> WHAT IS EXPECTED:
Filter these entries so that only lines with the word "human" remain.

[Opening GIVEN DATA section]

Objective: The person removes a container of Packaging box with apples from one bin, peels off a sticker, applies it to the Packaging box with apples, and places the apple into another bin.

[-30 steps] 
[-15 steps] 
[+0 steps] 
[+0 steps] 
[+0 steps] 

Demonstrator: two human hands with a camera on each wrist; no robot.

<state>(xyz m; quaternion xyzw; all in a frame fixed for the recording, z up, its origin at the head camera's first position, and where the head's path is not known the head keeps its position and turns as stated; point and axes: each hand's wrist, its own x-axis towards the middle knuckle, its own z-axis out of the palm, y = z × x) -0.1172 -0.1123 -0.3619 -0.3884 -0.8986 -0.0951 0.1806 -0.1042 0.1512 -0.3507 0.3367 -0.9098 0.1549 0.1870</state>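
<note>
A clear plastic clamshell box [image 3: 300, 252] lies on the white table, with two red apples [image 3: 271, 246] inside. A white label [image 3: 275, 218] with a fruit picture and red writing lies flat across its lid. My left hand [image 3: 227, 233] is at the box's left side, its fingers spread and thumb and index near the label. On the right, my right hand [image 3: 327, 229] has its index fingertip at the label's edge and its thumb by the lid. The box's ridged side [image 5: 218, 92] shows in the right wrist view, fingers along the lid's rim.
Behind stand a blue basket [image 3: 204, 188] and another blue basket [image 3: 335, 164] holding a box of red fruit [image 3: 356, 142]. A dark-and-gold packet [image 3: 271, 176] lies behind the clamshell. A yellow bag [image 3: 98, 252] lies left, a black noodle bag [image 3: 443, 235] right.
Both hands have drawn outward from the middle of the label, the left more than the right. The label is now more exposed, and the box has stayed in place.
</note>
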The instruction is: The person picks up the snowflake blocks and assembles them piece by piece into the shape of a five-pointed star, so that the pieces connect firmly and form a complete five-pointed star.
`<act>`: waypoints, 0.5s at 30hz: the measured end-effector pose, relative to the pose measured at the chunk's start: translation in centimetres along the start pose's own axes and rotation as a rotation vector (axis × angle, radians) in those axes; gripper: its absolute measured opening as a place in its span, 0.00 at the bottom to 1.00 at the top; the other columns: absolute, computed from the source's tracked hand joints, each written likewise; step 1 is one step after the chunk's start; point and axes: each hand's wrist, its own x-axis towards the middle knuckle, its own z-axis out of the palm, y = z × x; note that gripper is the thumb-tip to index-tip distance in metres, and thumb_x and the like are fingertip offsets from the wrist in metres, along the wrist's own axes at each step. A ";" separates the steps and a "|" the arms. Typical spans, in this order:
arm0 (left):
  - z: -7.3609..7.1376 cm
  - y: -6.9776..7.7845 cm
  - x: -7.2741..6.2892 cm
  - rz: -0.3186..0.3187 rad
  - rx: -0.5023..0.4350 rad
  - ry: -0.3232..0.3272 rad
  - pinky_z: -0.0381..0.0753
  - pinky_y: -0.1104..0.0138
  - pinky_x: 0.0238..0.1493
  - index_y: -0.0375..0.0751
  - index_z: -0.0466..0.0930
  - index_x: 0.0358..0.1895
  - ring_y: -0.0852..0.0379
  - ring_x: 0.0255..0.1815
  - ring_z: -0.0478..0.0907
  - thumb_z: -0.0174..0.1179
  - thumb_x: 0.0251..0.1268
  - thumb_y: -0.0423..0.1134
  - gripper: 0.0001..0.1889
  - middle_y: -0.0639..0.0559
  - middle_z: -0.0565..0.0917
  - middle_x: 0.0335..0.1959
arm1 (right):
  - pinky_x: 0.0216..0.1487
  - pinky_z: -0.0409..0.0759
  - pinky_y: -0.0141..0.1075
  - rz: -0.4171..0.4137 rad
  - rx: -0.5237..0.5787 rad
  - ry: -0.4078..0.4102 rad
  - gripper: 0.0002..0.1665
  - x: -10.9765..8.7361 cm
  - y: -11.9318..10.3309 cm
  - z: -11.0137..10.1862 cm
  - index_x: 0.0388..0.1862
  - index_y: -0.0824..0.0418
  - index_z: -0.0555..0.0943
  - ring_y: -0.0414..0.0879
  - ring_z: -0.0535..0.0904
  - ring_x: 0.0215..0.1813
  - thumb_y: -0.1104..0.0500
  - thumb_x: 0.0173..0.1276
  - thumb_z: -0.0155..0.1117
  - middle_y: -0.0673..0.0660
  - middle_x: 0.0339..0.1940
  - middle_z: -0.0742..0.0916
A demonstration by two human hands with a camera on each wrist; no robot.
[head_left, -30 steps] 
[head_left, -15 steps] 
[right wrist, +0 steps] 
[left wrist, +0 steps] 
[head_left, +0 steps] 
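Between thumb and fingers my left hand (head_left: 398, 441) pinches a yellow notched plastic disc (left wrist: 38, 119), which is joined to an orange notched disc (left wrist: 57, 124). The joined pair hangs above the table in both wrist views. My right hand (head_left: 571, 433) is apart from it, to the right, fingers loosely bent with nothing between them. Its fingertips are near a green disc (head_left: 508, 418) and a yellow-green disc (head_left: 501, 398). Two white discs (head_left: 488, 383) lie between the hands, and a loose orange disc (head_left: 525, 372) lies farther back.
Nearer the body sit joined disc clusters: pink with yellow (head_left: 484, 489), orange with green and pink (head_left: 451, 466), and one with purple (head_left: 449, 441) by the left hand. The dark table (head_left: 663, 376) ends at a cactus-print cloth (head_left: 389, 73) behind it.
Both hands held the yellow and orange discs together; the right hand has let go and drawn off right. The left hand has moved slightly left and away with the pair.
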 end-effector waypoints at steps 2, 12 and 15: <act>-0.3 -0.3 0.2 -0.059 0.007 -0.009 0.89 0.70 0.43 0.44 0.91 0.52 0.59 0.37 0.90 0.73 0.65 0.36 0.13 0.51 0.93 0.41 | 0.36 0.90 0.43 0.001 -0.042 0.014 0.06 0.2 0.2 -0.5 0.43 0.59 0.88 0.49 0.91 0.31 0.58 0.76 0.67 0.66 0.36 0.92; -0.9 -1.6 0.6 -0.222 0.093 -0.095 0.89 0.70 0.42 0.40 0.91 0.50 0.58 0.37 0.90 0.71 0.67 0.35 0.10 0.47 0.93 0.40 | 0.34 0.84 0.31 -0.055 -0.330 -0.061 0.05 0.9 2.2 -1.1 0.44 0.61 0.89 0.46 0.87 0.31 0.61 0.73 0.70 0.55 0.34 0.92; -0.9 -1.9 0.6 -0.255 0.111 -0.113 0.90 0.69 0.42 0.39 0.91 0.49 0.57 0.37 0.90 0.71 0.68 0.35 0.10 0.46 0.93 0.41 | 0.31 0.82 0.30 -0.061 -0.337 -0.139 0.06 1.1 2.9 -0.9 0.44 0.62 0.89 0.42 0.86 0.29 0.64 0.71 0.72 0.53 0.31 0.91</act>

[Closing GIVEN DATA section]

> OUTPUT OF THE EXERCISE:
Demonstrator: two human hands with a camera on each wrist; no robot.
A demonstration by two human hands with a camera on each wrist; no robot.

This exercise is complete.